Laura Poitras capture « la beauté et la douleur » derrière l’art et l’activisme de Nan Goldin


En 2018, dans le silence et la tranquillité du Metropolitan Museum de New York, le groupe militant PAIN (Prescription Addiction Intervention Now) fait irruption, lâchant en l’air des centaines d’exemplaires d’ordonnances d’OxyContin et jetant des flacons de médicaments dans une fontaine. Ils manifestent dans l’une des salles portant le nom de la famille Sackler, des pseudo-philanthropes qui font don de centaines d’œuvres d’art aux plus grands musées du monde.
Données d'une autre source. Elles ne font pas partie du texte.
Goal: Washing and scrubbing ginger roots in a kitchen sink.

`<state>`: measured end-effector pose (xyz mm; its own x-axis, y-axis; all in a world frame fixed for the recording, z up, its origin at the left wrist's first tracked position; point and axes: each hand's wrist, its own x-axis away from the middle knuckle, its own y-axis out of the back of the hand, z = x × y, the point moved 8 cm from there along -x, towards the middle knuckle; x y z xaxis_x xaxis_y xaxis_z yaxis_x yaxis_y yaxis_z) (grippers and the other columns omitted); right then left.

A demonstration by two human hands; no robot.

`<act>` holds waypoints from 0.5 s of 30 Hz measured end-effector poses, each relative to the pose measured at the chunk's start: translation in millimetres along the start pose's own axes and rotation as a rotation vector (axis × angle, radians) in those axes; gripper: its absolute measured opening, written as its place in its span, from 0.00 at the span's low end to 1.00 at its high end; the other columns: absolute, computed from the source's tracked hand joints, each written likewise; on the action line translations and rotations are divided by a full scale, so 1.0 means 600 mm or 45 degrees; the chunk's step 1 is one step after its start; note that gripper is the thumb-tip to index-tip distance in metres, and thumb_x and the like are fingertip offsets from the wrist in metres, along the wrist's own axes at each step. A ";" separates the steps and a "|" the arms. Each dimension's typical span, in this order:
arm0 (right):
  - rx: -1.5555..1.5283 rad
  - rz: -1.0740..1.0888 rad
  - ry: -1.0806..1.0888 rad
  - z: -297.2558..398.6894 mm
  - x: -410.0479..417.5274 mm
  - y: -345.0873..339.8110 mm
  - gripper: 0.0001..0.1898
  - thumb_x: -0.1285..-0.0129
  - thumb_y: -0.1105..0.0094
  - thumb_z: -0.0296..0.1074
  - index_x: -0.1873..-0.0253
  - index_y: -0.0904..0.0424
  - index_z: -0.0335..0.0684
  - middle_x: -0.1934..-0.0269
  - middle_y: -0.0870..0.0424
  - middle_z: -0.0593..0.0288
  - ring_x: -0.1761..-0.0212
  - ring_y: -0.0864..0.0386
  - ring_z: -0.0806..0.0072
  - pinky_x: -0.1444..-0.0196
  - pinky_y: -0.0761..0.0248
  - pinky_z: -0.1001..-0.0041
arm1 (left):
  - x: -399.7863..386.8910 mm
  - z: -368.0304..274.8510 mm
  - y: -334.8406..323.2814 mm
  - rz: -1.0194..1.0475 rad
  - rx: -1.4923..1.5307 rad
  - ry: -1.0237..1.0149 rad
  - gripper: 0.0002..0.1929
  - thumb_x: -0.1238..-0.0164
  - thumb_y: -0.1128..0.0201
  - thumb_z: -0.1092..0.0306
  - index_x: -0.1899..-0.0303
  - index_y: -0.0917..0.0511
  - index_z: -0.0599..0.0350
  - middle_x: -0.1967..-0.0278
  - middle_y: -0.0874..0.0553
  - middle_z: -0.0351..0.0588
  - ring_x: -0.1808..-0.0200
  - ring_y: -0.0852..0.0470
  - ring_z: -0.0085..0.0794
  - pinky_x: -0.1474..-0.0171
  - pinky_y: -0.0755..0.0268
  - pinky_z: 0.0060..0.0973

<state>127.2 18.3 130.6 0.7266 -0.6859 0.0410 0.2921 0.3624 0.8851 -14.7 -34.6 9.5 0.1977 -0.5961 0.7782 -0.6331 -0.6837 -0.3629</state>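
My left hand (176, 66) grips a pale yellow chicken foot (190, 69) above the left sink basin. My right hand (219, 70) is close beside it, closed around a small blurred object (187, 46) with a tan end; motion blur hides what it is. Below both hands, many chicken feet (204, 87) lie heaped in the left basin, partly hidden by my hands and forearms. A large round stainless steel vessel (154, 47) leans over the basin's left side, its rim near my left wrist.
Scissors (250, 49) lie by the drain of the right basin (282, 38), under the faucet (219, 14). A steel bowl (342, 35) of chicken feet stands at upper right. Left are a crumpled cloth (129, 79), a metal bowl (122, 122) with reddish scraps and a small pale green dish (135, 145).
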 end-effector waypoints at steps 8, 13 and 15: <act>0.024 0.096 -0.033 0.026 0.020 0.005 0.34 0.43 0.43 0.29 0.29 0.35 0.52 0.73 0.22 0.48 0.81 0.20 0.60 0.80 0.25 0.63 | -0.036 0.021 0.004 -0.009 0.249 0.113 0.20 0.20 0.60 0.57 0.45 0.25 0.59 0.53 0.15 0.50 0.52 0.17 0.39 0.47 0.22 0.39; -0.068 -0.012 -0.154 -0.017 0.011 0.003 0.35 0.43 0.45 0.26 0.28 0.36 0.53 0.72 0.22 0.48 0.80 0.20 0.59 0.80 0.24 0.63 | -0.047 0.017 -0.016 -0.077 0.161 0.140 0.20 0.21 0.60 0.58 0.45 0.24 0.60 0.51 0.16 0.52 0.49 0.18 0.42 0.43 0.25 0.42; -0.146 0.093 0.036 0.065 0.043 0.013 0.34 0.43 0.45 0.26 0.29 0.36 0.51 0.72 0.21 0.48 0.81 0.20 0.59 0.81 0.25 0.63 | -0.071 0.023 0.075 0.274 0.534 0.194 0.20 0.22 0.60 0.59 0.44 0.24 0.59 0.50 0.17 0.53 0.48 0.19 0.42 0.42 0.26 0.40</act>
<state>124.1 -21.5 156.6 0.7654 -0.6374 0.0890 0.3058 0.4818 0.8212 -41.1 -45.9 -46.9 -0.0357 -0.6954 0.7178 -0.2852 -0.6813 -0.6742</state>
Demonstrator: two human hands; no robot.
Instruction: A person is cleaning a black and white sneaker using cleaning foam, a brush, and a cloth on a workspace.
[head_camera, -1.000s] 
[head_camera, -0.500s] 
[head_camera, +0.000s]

En réalité, la famille milliardaire est surtout connue pour être les propriétaires de Purdue Pharma, la société responsable de la crise des opioïdes aux États-Unis dans les années 1990. Leur stratégie commerciale reposait sur la promotion et la prescription massives de médicaments hautement addictifs qui ont conduit à des milliers de des morts et des toxicomanes dans tout le pays.

A la tête de l’organisation militante contre les Sackler se trouve Nan Goldin, la photographe incontournable qui a révolutionné la photographie documentaire dans les années 80 et 90, et l’une des nombreuses victimes d’OxyContin. Dans son travail, Goldin a dépeint les environnements souterrains de New York, il a montré au monde une nouvelle façon de regarder et des endroits que personne ne voulait voir ; Il a fait de la politique de l’intérieur.

Ses photographies vont de la jovialité libertine de la queerness, à l’impact dévastateur du sida sur la communauté LGBT, en passant par des autoportraits après avoir subi des violences de la part d’un de ses ex-partenaires. Sa vision quasi punk, qui mettait en scène des toxicomanes, des drag queens et des travailleuses du sexe, rendait le puritanisme américain de son temps extrêmement inconfortable.

Ce n’est pas un hasard si Laura Poitras (‘Citizenfour’, ‘Risk’), une documentariste qui n’a cessé de faire ressortir les couleurs de son pays, a décidé de raconter son histoire. Son approche de Goldin est aussi intéressante que surprenante, car il le fait par l’activisme, mais il le contextualise avec son travail artistique et sa vie personnelle. L’histoire fascinante du photographe est assez juteuse pour en faire un film entièrement basé sur elle, mais Poitras, avec son œil journalistique habituel, risque de la raconter à travers son combat politique. La convergence agile entre les deux parties offre un portrait suggestif et profond de son héroïne, récompensée par un tout nouveau et mérité Lion d’Or à Venise.

Goldin commence par raconter l’histoire tragique de sa sœur Barbara, une adolescente aux attitudes trop scandaleuses pour la banlieue de Washington DC dans les années 1960 : elle était lesbienne. Ses parents l’ont placée dans différentes institutions jusqu’à ce qu’elle se suicide à 18 ans en s’allongeant sur les voies ferrées, alors que Nan n’avait que 11 ans. Logiquement, elle est marquée par cet événement et par la négligence de ses parents, qu’elle tient pour responsables.

Son travail est fortement lié au traumatisme, qui a commencé à cette époque mais a duré des décennies plus tard. Dès sa jeunesse, il a évolué dans des milieux LGBT marginaux, où il s’est entouré d’artistes pertinents de la scène contre-culturelle tels que l’actrice Cookie Mueller -une présence régulière dans les films de John Waters- ou le photographe David Wojnarowicz et a vu comment le sida les a tués. Elle avoue également qu’elle était une travailleuse du sexe pour se permettre d’acheter des films pour ses photos et qu’elle s’est constamment battue pour qu’elles soient acceptées dans les galeries.

Poitras divise le film en sept épisodes, où Goldin raconte sa vie tout en exposant ses œuvres, présentées en diapositives. La puissance des photographies est encore renforcée par la connaissance du contexte qui les sous-tend. Toute la beauté, la douleur et, en effet, l’effusion de sang (le titre original est « Toute la beauté et l’effusion de sang ») traverse un documentaire qui non seulement loue la figure de Goldin, mais aussi le travail inlassable des militants pour la justice. Le cinéma courageux et politique du réalisateur est ici élevé à un niveau supérieur, revendiquant la vie de Goldin comme un exemple extraordinaire de dissidence et de dignité. C’est l’art qui captive, qui blesse, qui saigne.